La mancanza di acqua pulita è la più grande povertà esistente. Per noi è ormai qualcosa di abituale, cadiamo nell’errore di pensare che l’acqua sia solo acqua. Non vediamo, o addirittura intuiamo, che per molti milioni di donne e bambini significhi più di tre ore di tragitto giornaliero che impedisce loro di fare altre cose essenziali, come andare a scuola per esempio. Ci dimentichiamo forse che la mancanza di acqua rovina i raccolti di interi paesi o che ogni giorno circa mille bambini al di sotto dei cinque anni muoiono per diarrea causata da cattive condizioni igieniche, a causa di mancanza di acqua pulita.
In tutto il mondo, 748 milioni di persone hanno gravi problemi di accesso all’acqua. Una quantità che è uguale all’intera popolazione europea, ma, ovviamente, non sono in Europa. 1 persona su 10 al mondo e, naturalmente, non li conosciamo.
Come trovare il modo di portare acqua potabile a centinaia di migliaia di persone che non hanno accesso ad essa?
E’ stata questa la domanda da cui 3 ragazzi spagnoli sono partiti e hanno sviluppato un grandioso progetto, Auara, per portare l’acqua potabile alle comunità più bisognose del mondo.
Auara, è un’impresa sociale che vende bottiglie di acqua e destina il 100% dei suoi dividendi per fornire questa risorsa alle popolazioni che ne sono prive realizzando progetti per chi non ha accesso a questo bene vitale. Auara, che in amarico (la lingua ufficiale dell’Etiopia) significa tempesta di sabbia, è nata per infrangere le regole, e così sta facendo.
L’acqua nelle bottiglie proviene da Los Barrancos, a León e, per ridurre l’impatto ambientale, le bottiglie sono di plastica R-Pet riciclata al 100%; ciò ha permesso fino ad oggi di riutilizzare più di 138 tonnellate di plastica e di risparmiare 226.000 litri di petrolio. Per ottimizzare il trasporto, il design delle bottiglie è quadrato, il che consente di risparmiare fino al 20% di spazi su ciascun pallet.
Grazie alla vendita delle sue acque minerali, dalla sua nascita nel 2016, la società è riuscita a finanziare 37 progetti che hanno aiutato circa 24.000 persone in 15 paesi, in Africa, Asia e Centro America. 32 di questi progetti sono stati finalizzati a garantire l’accesso all’acqua potabile e fornire l’accesso ai sistemi sanitari per contribuire a migliorare le condizioni igienico-sanitarie, riducendo così i tassi di mortalità associati al consumo di acqua contaminata.

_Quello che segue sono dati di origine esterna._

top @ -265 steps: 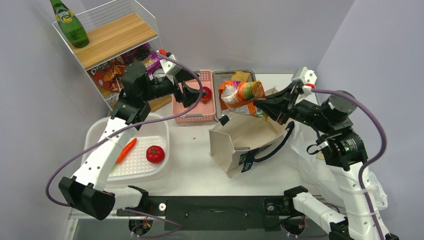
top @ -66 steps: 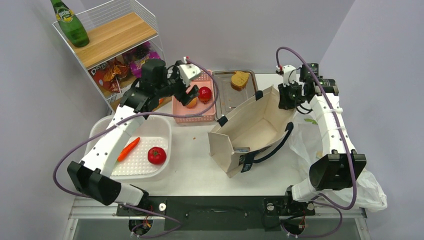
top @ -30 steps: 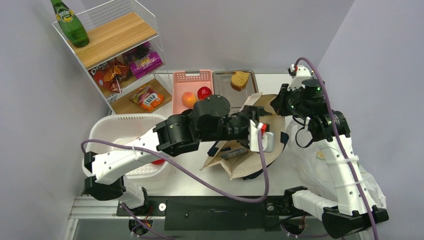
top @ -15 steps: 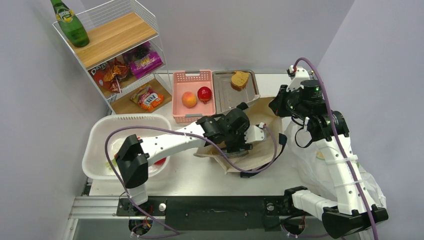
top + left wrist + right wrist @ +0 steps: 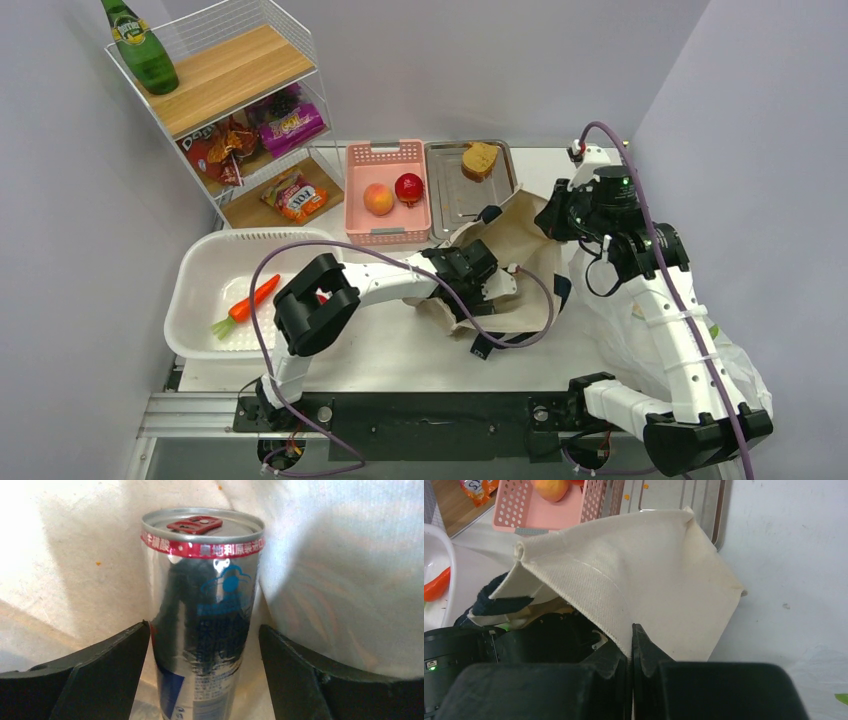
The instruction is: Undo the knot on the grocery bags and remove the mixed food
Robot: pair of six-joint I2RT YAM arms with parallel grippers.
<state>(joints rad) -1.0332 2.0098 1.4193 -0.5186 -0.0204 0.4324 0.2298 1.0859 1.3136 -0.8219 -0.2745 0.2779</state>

“Lavoriamo sempre con i partner locali che selezioniamo con grande impegno e ci assicuriamo che abbiano un impatto reale, che siano trasparenti e, soprattutto, abbiano un follow-up a lungo termine” dice Antonio Espinosa, tra i fondatori di Auara, che cerca sempre l’implicazione assoluta della comunità locale, cosicchè i suoi membri percepiscano il progetto come necessario e, quindi, capiscano la necessità di prendersene cura. “Ci impegniamo a monitorare ogni infrastruttura per cinque anni perché, se costruisci un pozzo e poi si rompe e nessuno lo risolve, generi un problema più grande di quello che hai risolto.”
“Ad oggi siamo già riusciti a trasportare oltre 13 milioni di litri d’acqua attraverso 37 progetti in 15 paesi del mondo. Non conoscono i loro nomi, ma, per loro, ognuno delle 24.000 persone che hanno beneficiato dei progetti sono importanti quanto quelli che hanno scelto di acquistare una bottiglia di acqua. Quando sono per strada e vedo che qualcuno ha tra le mani una bottiglia di Auara, mi fa venir voglia di abbracciarlo!”.